- Born: c. 1742 Šalovci, Habsburg Kingdom of Hungary (now in Prekmurje region, Slovenia)
- Died: 9 April 1803
- Other names: Miháo Bakoš, Mihael Bakoš
- Occupation(s): Lutheran priest, author, educator
- Notable work: Slovene hymnal "Krszcsánszke peszmene knige" (Christian Hymnal)
- Relatives: Ferenc Bakos (father), Éva Ábraham (mother)

= Mihály Bakos =

Hungarian Slovene Lutheran priest, author and educator

Mihály Bakos, also known in Slovene as Miháo Bakoš or Mihael Bakoš, (c. 1742 – 9 April 1803) was a Hungarian Slovene Lutheran priest, author, and educator.

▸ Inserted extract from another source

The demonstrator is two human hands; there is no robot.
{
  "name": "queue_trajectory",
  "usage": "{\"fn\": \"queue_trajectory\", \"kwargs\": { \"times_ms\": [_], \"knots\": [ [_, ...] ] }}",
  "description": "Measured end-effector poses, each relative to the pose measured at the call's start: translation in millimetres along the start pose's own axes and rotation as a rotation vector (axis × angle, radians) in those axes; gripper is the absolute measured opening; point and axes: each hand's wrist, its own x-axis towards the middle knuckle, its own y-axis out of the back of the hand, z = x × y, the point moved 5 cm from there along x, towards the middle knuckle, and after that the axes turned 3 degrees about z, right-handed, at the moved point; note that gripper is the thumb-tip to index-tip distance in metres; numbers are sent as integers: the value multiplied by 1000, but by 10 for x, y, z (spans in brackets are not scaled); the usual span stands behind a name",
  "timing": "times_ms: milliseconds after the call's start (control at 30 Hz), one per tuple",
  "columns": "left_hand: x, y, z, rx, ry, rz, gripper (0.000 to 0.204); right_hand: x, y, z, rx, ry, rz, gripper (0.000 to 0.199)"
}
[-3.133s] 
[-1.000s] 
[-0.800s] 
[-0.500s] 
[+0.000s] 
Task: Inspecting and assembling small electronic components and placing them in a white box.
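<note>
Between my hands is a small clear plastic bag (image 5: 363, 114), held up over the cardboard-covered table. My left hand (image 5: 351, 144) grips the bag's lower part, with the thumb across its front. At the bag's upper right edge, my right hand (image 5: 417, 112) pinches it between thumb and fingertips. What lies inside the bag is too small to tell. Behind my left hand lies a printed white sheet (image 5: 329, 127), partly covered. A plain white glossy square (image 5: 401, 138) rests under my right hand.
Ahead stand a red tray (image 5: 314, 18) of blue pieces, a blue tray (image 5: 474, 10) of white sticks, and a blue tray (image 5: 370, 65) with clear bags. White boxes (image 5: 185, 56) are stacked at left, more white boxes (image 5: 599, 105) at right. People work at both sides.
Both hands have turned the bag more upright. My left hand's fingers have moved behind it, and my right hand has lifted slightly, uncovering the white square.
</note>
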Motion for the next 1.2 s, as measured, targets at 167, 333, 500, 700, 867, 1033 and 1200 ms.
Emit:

He was born in a Slovene-speaking family in the village of Šalovci, in the Habsburg Kingdom of Hungary, today in the Prekmurje region of Slovenia. His parents were Ferenc Bakos and Éva Ábraham. In 1779, he became a pastor in Surd, then part of the County of Somogy (now in Zala County). In the 17th and 18th centuries, numerous Slovene families from the Slovene March settled in Somogy. Many of them were Lutheran, and so Slovene-language services were set up for them. Bakos' predecessor was István Küzmics, a Slovene writer that translated the New Testament into his local Prekmurje Slovene.

Between 1784 and 1785, Bakos served as a pastor in Križevci (Hungarian Tótkeresztúr), in Prekmurje. He later returned to Somogy, where he served as the dean for Somogy and Zala counties. In 1791, he wrote the Slovene hymnal Krszcsánszke peszmene knige (Christian Hymnal).